Example: A directed graph could represent a Twitter follower relationship, where edges represent the direction of following.
A → B
↑ ↓
C ← D
In this graph:
- A follows B (A → B)
- B follows D (B → D)
- D follows C (D → C)
- C follows A (C → A)
4.1.2 Undirected Graph
In an undirected graph, edges have no direction. The relationship between vertices is two-way, meaning that if there’s an edge between vertex A and vertex B, both A and B are connected, and the connection can be traversed in either direction.
- Vertices: The nodes of the graph.
- Edges: The undirected connections between nodes.
Example: An undirected graph could represent a friendship in a social network, where edges show mutual relationships.
A -- B
| |
C -- D
In this graph:
- A is friends with B (A ↔ B)
- A is friends with C (A ↔ C)
- B is friends with D (B ↔ D)
- C is friends with D (C ↔ D)
4.1.3 Paths
A path in a graph is a sequence of vertices where each vertex is connected by an edge. The path starts from one vertex and ends at another.
- Simple Path: A path where no vertex is repeated.
- Path Length: The number of edges in the path.
Example: In a directed graph:
A → B → C → D
The path from A to D is A → B → C → D.
4.1.4 Cycles
A cycle is a path that starts and ends at the same vertex, with no other vertex repeated along the way. A cycle indicates that a graph contains a loop.
- Cycle in Directed Graph: The direction of edges forms a closed loop.
- Cycle in Undirected Graph: A loop with no direction.
Example (Directed Graph):
A → B → C → D → A
This forms a cycle because we can start at A and return to A through the directed edges.
Example (Undirected Graph):
A -- B
| |
D -- C
This is a cycle because you can go from A → B → C → D → A, and the edges are undirected.
4.1.5 Spanning Trees
A spanning tree of a graph is a subgraph that includes all the vertices of the original graph and is a tree (a connected, acyclic graph). In a spanning tree, there are no cycles, and the number of edges is always n-1, where n is the number of vertices.
- Spanning Tree: A subset of edges that connects all vertices.
- A graph may have many different spanning trees.
Example: For the undirected graph:
A -- B
| |
C -- D
One possible spanning tree is:
A -- B
|
C -- D
4.2 Directed Acyclic Graphs (DAGs)
A Directed Acyclic Graph (DAG) is a directed graph with no cycles. This means there’s no way to start at one vertex and follow the directed edges back to the same vertex.
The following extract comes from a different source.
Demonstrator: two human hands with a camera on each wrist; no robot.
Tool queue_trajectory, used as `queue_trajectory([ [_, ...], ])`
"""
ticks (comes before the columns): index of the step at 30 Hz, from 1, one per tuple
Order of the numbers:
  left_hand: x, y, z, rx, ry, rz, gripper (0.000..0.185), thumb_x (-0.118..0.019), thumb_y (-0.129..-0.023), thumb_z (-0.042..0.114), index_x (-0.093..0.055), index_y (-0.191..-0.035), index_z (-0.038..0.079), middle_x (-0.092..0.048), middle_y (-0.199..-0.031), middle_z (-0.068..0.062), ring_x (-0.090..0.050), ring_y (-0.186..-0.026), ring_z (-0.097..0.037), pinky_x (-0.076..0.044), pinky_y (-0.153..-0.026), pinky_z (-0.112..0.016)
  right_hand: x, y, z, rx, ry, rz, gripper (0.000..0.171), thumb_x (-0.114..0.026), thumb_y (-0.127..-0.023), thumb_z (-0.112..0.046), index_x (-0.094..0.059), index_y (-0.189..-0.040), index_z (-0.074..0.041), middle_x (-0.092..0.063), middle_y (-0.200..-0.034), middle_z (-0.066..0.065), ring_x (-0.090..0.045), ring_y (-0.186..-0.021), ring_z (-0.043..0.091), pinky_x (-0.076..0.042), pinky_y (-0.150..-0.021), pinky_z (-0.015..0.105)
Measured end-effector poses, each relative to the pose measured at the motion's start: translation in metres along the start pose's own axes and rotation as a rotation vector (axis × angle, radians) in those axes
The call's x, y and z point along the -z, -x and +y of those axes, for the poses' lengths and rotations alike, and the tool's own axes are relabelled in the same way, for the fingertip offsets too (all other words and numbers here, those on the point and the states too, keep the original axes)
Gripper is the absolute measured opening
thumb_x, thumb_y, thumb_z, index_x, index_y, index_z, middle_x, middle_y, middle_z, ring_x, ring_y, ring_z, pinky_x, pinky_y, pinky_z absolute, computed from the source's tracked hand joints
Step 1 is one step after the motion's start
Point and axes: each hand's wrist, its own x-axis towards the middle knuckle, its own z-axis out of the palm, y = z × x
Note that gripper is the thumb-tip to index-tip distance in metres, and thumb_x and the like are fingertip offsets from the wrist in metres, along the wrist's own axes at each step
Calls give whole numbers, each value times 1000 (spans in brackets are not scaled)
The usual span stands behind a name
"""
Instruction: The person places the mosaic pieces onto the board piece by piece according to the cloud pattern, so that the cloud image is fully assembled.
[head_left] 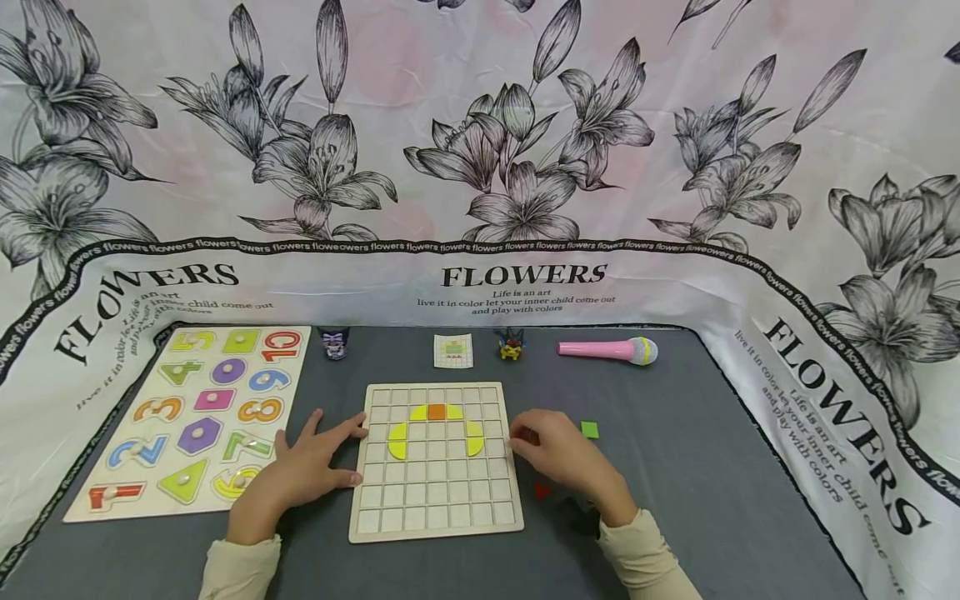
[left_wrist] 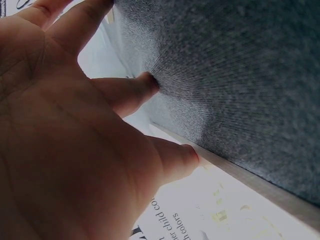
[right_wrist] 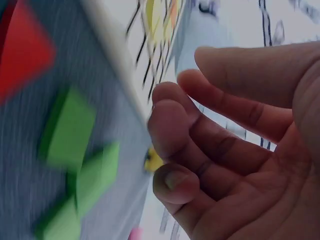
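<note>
At the left end of the grey bench (head_left: 735,500), a pale number board (head_left: 153,507) lies flat, bearing bright digits up to 10 on both sides and a middle column of green, purple and pink shapes. Next comes the left hand (head_left: 303,471), cream sleeve (head_left: 242,567) below it; its fingers are spread and straight, gripping nothing, with fingertips and thumb against the left edge of the grid board. A small purple figure (head_left: 334,343) stands farther back. Centred on the bench is the grid board (head_left: 441,532), flat and mostly bare squares. On it, rounded yellow pieces (head_left: 397,441) sit at the left, at the right and on either side of an orange square (head_left: 437,412) near the far edge. Behind the board lies a card (head_left: 453,362) with a small coloured grid picture, then a yellow figure (head_left: 511,347). Just off the board's right edge is a red block (head_left: 542,492), partly shadowed. The right hand (head_left: 562,454) hovers there, fingers loosely bent, thumb apart from them, holding nothing visible; whether a fingertip touches the board I cannot tell. Near it lie green blocks (right_wrist: 70,127), three of them blurred in the right wrist view. Farther back lies a pink microphone (head_left: 596,350), its head to the right. A flowered cloth (head_left: 795,392) rises beyond.
</note>
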Motion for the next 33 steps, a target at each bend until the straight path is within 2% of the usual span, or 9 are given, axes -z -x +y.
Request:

DAGs are particularly useful in scenarios where ordering matters, such as scheduling tasks, dependencies, or workflows.
Examples:
- Task Scheduling: Each task depends on the completion of some other task.
- Version Control Systems: A commit history graph is typically a DAG.
Properties of a DAG:
- No cycles.
- Can be topologically sorted (explained below).
4.3 Topological Sorting
Topological Sorting is a linear ordering of the vertices in a DAG such that for every directed edge u→v, vertex u comes before vertex v in the ordering.
- Application: Useful in scheduling tasks where some tasks must be done before others (e.g., course prerequisites).
- Uniqueness: There may be multiple valid topological sorts for a DAG.
Steps for Topological Sorting:
- Identify vertices with no incoming edges (in-degree = 0).
- Add those vertices to the result.
- Remove the selected vertex and its outgoing edges from the graph.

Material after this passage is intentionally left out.